La preuve. Les nombreux «jeunes» qui se sont récemment lancés en politique ne font pas mieux que leurs aînés. Ils sont tout autant corrompus et incapables de résoudre efficacement les problèmes du pays. Leur réussite se limite pour le moment au nombre de leurs vacances à l’étranger ou de leurs conquêtes (féminines et masculines) ainsi qu’aux biens immobiliers accumulés à la vitesse de course de grandes années d’Usain Bolt.
Rien de tangible donc qui puisse expliquer l’émergence de ce culte du jeunisme.
«Intergénérationnalité»
Mais les jeunes ont un rôle à jouer dans notre République. «C’est la fièvre de la jeunesse qui maintient le reste du monde à la température normale. Quand la jeunesse se refroidit, le reste du monde claque des dents», écrit Georges Bernanos dans «Les grands cimetières sous la lune».
Les étapes de la vie sont comme les saisons. Elles sont toutes aussi importantes que passagères. Il faut en profiter. C’est tout ce qui compte.
L’énergie, la fougue et la chaleur attribuées à la jeunesse sont aussi importantes que le calme, la distance et la sagesse supposés du grand âge. C’est ce mixte qui fait qu’une société soit équilibrée et soit à même de répondre aux menaces dont elle fait face.
Mais il faut créer la cohésion. C’est ce que certains appellent actuellement «l’intergénérationnalité».
«Les initiatives intergénérationnelles contribuent à réduire le fossé entre les générations, à déconstruire des idées préconçues, à créer ou à recréer un tissu social et à rendre la société plus humaine et inclusive», écrivent Nathalie Mercier, Marie-Ève Bédard et Julie Castonguay.

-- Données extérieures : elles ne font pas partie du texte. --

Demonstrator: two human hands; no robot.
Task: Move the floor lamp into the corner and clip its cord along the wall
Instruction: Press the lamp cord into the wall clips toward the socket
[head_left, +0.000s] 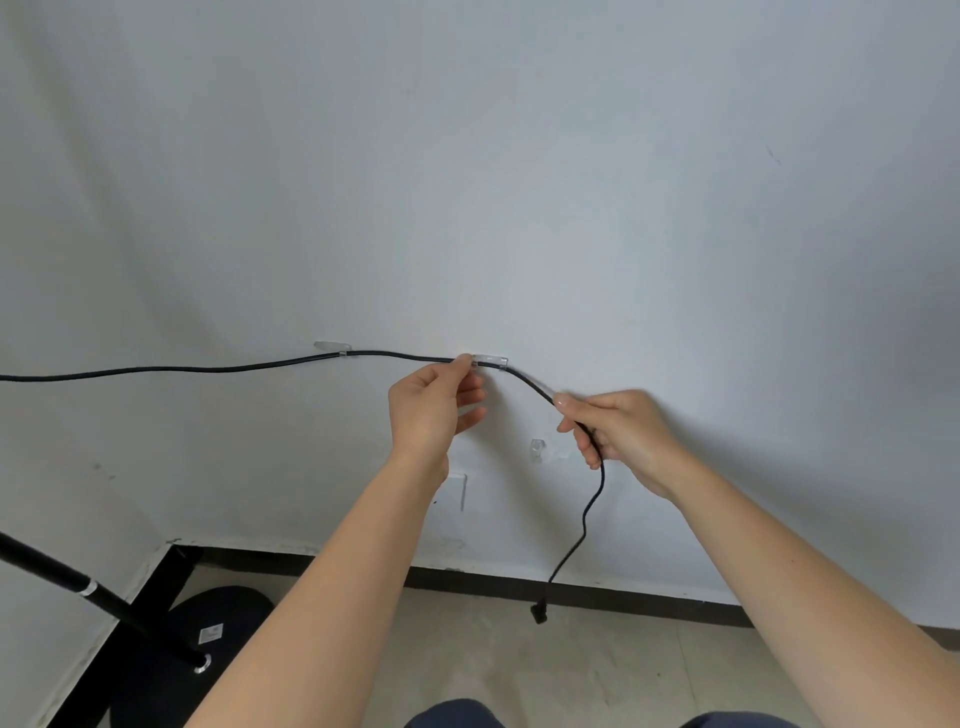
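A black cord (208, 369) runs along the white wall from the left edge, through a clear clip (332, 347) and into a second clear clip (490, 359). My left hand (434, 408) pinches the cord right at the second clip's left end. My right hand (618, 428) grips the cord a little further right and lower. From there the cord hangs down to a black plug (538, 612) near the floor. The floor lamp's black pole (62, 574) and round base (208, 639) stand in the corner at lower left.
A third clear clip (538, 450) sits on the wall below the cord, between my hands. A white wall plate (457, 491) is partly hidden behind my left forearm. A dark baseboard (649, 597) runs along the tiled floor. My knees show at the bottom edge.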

Les jeunes ont beaucoup à apprendre de leurs aînés. Beaucoup d’expériences que les jeunes pensent révolutionnaires ont déjà été vécues par d’autres avant eux. On gagnerait du temps à nous écouter dans notre société où, de plus en plus, chacun a tendance à penser avoir raison sur tout le monde.
Il n’y a pas une génération qui a la solution à tous les problèmes qui se posent dans une société. Chacun doit jouer sa partition.
Les aînés ne doivent voir dans les jeunes des possibles concurrents mais plutôt des partenaires de cette course de relais où chaque génération doit faire l’effort d’aller le plus loin possible dans le dépassement de soi pour transmettre à la suivante la meilleure position à partir de laquelle elle va partir pour, elle aussi, préparer le chemin aux suivantes. C’est ainsi que nous devons construire notre République.
Les jeunes et les aînés doivent pouvoir discuter. Apprendre les uns des autres. Questionner le passé avec lucidité et distance pour projeter l’avenir avec efficacité et optimisme.
Car, comme l’écrit si justement Xavier Alberti :
«Il n’y a effectivement pas de « solution miracle », de la même manière qu’il n’y a pas de « crise miracle » ou de « catastrophe miracle ». […] Il y a toujours de très nombreuses causes qui dessinent, au fil du temps, les crises et les catastrophes qui émaillent nos civilisations. Dès lors, si les causes sont multiples, les remèdes le sont certainement tout autant, et se nourrissent de décisions, d’actions et de mouvements qui s’inscrivent dans le temps et dans l’espace, c’est à dire dans les temps – courts et longs».
C’est ensemble, jeunes et aînés, que nous trouverons les solutions aux problèmes du Congo. Mais jamais, les uns contre les autres.